En los márgenes de todo imperio hay una grieta que separa la ambición de la memoria. En ese espacio intermedio se desliza ‘La Trama Fenicia’, una película que no alza la voz, sino que murmura con precisión sobre el precio de las cosas cuando ya no queda nadie dispuesto a comprarlas. Con un pie en el artificio y el otro en el desarraigo, Wes Anderson no tanto narra una historia como la encapsula en una cámara de ecos, donde cada gesto remite a un pasado no resuelto y cada plano parece trazar los contornos de una elegía burocrática.
El mundo que presenta aquí no está hecho para sobrevivir, sino para perpetuarse en su propia caricatura. La riqueza, la familia, la trascendencia: todo aparece medido, clasificado y contenido en cajas —físicas y simbólicas— que delimitan el radio de acción de Zsa-zsa Korda, un magnate de aspecto impasible que lleva consigo el peso de decisiones antiguas y deudas emocionales nunca saldadas. La película, ambientada en una década donde los mapas eran aspiraciones y los túneles promesas geopolíticas, invoca el espectro de un modelo económico que ya no necesita justificación moral para funcionar.
Benicio del Toro interpreta a este personaje como si se tratara de una figura detenida en el tiempo, un hombre blindado por trajes a medida y respuestas ensayadas, que se enfrenta al abismo de su propia irrelevancia con la torpeza de quien aún cree que todo puede resolverse con una negociación. Su viaje no es tanto físico como alegórico: cruza regiones ficticias y tableros de juego geopolítico con la intención de cerrar una brecha presupuestaria, aunque lo que está realmente en juego es una fisura más íntima y antigua.
Le acompaña Leisl, su hija, interpretada por Mia Threapleton con una rigidez serena que desarma al espectador con pequeños desplazamientos emocionales. Ella no representa una oposición frontal al universo de su padre, sino algo más inquietante: un espejo que lo obliga a contemplar su propia ruina con una claridad devastadora. Su formación religiosa no aparece como contrapunto moral sino como síntoma: la vocación como refugio frente a un linaje contaminado.
El núcleo dramático se despliega con parsimonia entre secuencias que alternan la comedia absurda con insinuaciones de tragedia suspendida. El guion se construye como un conjunto de acuerdos rotos, contratos orales y escaramuzas diplomáticas, todo sostenido por un ritmo que se esfuerza en disfrazar su fatalismo con cortesía formal. Anderson repite su conocida gramática visual, pero introduce aquí una dimensión menos celebratoria: la simetría se vuelve claustrofóbica, los colores apagan su viveza, y el encuadre deja de ser lúdico para adquirir un tono casi notarial.

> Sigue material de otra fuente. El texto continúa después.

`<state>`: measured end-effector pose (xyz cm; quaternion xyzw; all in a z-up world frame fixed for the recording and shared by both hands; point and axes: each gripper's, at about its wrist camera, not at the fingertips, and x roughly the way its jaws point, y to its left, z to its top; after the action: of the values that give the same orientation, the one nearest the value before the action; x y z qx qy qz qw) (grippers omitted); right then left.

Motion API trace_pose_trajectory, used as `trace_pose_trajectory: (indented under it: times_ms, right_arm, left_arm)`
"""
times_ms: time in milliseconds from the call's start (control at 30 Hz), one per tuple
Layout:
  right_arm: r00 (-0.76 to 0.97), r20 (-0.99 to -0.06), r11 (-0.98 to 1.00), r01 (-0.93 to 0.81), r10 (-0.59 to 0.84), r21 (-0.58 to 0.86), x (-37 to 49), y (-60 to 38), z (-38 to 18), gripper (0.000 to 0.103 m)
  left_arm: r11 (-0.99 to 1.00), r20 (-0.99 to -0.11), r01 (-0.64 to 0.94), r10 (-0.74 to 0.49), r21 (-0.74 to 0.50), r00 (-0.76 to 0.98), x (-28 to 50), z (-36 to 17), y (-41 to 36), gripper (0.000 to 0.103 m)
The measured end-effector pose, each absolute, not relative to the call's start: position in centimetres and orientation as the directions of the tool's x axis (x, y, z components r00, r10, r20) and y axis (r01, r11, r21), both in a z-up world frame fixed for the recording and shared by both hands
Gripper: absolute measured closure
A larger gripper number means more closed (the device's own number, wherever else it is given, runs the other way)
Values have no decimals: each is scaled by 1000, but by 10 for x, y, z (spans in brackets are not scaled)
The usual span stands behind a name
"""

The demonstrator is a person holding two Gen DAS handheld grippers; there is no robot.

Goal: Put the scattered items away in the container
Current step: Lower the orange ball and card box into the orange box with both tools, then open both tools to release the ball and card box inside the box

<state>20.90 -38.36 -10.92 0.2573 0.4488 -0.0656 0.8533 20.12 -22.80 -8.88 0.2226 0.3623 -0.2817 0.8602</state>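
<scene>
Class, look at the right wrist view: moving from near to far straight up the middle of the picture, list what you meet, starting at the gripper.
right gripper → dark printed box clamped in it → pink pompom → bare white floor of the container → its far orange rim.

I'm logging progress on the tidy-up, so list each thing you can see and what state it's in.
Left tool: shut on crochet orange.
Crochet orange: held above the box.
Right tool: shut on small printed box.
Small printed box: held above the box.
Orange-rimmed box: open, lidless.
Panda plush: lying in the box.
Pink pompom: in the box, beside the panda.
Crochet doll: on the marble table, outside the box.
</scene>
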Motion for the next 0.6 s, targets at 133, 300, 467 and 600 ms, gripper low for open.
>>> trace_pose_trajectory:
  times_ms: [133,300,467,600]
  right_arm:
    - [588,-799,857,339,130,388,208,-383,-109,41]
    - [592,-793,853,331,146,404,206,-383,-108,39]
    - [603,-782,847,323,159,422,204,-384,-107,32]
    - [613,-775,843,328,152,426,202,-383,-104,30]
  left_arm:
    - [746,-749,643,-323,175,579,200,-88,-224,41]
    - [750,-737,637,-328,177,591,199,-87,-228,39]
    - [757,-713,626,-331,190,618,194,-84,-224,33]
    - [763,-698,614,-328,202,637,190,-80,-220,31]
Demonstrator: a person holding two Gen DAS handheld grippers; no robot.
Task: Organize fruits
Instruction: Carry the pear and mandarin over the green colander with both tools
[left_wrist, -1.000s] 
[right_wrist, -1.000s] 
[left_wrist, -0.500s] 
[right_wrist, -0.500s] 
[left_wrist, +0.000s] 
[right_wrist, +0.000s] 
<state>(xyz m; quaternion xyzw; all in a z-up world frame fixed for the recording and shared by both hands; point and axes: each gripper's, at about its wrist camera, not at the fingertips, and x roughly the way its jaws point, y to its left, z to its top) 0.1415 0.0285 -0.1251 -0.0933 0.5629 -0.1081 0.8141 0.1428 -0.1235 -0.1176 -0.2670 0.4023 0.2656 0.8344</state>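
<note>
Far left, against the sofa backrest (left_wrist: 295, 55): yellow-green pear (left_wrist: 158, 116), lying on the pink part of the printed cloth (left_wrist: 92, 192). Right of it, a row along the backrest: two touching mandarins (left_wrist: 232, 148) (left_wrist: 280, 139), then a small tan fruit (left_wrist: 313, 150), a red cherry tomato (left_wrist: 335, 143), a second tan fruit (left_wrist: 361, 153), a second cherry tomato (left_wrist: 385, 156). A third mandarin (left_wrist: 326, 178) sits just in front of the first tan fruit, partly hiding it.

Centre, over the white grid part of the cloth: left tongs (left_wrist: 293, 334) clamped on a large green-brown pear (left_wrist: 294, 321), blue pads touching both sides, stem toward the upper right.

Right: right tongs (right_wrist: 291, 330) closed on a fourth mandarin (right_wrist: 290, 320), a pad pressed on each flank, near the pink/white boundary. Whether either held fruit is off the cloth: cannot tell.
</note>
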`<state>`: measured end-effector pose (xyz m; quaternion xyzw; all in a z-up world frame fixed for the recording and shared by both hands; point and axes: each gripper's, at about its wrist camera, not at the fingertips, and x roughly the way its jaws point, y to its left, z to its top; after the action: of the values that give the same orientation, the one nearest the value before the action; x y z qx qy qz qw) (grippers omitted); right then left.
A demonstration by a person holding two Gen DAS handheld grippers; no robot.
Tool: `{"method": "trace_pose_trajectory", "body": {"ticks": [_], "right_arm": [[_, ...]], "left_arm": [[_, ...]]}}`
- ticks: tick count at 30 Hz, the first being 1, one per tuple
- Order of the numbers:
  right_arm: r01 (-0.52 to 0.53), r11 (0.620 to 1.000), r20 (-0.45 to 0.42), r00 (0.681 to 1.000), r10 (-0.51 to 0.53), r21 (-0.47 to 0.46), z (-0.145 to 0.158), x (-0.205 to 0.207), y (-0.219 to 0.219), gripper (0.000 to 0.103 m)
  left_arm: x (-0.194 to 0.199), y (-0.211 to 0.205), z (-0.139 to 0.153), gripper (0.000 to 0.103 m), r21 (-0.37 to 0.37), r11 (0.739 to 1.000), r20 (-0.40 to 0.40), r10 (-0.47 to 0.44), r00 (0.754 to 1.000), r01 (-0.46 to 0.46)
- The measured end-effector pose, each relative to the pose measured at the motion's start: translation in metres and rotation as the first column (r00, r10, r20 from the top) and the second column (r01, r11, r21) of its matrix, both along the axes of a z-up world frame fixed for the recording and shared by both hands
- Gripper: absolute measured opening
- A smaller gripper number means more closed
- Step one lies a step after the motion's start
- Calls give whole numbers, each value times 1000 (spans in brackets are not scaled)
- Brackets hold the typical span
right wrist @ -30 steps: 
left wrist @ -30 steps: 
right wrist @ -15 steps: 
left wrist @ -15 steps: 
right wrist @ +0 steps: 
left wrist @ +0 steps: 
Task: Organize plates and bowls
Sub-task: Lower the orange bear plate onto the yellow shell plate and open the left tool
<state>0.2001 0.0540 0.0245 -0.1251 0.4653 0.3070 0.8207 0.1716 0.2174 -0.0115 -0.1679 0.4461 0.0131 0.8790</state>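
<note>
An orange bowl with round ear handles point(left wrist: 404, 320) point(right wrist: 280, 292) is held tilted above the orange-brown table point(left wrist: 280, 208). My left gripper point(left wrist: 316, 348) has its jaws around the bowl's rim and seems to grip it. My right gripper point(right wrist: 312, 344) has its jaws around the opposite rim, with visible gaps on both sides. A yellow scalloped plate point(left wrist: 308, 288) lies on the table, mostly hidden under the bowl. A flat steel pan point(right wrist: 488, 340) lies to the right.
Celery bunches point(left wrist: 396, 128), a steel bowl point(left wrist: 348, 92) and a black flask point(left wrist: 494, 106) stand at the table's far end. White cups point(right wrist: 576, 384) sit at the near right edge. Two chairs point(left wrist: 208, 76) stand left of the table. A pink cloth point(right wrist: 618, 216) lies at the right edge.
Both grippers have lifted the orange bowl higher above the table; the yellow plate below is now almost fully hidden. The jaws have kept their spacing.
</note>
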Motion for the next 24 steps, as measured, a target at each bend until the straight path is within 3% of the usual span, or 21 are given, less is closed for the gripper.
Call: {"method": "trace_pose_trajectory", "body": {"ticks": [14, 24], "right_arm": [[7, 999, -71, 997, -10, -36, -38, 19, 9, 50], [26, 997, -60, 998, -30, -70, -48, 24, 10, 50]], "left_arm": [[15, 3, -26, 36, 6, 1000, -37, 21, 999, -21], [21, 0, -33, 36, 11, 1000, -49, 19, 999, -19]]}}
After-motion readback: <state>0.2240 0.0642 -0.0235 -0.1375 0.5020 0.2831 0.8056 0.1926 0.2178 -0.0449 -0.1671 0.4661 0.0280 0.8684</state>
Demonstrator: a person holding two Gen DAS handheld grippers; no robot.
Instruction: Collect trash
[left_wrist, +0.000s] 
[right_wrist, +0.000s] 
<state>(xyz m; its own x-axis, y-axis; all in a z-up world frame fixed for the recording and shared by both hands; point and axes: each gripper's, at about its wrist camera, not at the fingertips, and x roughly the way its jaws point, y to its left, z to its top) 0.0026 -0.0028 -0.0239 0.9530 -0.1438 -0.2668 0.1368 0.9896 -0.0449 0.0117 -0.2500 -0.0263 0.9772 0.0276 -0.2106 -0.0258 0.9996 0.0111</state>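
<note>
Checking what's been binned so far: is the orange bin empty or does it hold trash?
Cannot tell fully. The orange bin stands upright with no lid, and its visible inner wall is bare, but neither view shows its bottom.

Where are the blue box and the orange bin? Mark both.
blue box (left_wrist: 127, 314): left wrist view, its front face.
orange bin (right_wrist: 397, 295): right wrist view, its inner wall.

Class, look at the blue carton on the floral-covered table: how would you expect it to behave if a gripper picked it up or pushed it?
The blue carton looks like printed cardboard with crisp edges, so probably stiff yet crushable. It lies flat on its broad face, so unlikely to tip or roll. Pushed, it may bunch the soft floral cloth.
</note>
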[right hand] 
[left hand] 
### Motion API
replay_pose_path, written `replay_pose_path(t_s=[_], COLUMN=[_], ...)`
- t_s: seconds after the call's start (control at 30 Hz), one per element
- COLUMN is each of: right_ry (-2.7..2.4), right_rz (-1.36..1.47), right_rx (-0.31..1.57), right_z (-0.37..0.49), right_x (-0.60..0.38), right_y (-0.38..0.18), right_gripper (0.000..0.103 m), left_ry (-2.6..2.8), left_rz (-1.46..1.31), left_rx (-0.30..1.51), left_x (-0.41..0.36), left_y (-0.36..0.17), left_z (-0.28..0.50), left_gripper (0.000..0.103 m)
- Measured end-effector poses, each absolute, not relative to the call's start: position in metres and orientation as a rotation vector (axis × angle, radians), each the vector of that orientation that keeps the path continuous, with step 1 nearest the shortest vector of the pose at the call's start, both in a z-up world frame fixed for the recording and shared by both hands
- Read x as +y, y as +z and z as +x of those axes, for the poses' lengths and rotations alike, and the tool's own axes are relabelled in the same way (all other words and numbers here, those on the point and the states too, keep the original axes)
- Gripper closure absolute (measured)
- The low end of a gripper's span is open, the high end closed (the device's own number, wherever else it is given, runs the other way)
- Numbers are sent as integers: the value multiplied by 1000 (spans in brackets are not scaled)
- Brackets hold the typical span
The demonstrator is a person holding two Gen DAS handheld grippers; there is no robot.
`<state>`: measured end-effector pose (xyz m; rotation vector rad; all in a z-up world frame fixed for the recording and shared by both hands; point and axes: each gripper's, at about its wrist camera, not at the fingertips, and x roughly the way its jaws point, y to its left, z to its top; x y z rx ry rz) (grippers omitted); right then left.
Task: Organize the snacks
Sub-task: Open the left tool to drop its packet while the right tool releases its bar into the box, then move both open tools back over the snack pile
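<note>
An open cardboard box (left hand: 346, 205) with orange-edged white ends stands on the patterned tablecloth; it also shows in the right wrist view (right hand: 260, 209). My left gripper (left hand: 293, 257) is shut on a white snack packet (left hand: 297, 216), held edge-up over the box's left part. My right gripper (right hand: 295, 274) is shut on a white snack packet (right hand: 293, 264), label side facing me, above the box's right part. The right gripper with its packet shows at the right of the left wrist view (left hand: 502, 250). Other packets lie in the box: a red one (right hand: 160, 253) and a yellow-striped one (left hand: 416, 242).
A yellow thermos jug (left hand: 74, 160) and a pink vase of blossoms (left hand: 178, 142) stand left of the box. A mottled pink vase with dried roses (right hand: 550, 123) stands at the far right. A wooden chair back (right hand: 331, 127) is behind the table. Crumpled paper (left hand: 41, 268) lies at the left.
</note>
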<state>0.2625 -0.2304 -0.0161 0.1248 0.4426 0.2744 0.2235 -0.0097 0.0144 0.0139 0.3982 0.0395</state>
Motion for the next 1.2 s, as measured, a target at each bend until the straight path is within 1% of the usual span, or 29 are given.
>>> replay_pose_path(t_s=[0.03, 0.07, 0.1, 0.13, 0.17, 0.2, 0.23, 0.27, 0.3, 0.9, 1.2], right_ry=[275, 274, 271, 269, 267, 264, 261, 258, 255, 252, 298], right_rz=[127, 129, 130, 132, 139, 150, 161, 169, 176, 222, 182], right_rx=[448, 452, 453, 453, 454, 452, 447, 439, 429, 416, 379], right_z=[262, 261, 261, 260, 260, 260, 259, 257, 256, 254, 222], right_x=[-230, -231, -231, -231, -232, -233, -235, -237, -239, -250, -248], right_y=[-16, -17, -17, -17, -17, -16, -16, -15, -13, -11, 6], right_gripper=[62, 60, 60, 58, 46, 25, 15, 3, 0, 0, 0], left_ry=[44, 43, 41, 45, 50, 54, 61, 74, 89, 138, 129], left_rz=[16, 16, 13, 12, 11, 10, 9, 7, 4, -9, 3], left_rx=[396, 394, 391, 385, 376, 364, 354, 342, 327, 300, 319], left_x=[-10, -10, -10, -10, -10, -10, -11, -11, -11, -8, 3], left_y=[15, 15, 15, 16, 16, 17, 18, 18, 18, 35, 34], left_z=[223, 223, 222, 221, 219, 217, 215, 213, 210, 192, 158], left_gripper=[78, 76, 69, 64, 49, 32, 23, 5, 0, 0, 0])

La presencia de figuras como Michael Cera, Richard Ayoade, Riz Ahmed y Scarlett Johansson sirve como una red de referencias cruzadas dentro de un mundo que ya no pretende ser verosímil, sino emblemático. Cada aparición se siente como un sello más en un pasaporte imaginario que no conduce a ningún destino concreto, sino a la constatación de un fracaso compartido.
En este contexto, los momentos de ruptura —una explosión aérea, un juicio onírico, un partido de baloncesto entre magnates— dejan de ser excepciones narrativas y se integran como síntomas de un sistema que ha confundido la espectacularidad con la reparación. El film se detiene en cada detalle con una reverencia que roza lo fúnebre, como si intentara documentar la decadencia con el mismo esmero con que una curaduría elabora la vitrina de una civilización extinta.
Lejos de buscar una redención luminosa, Anderson perfila un desenlace donde la cercanía entre padre e hija se vuelve una forma de tregua, un acuerdo tácito que no pretende resolver nada, solo resistir el colapso. El relato no conduce a una transformación ética ni a una disolución simbólica del poder, sino a una conclusión más incómoda: la herencia emocional como última mercancía disponible.
El resultado es una película que, aunque sumergida en sus propios laberintos estructurales y narrativos, deja entrever una crítica sorda al narcisismo del legado. ‘La Trama Fenicia’ evita tanto el drama explícito como la sátira evidente, prefiriendo situarse en ese limbo narrativo donde la farsa se convierte en melancolía y el cálculo financiero en gesto ritual.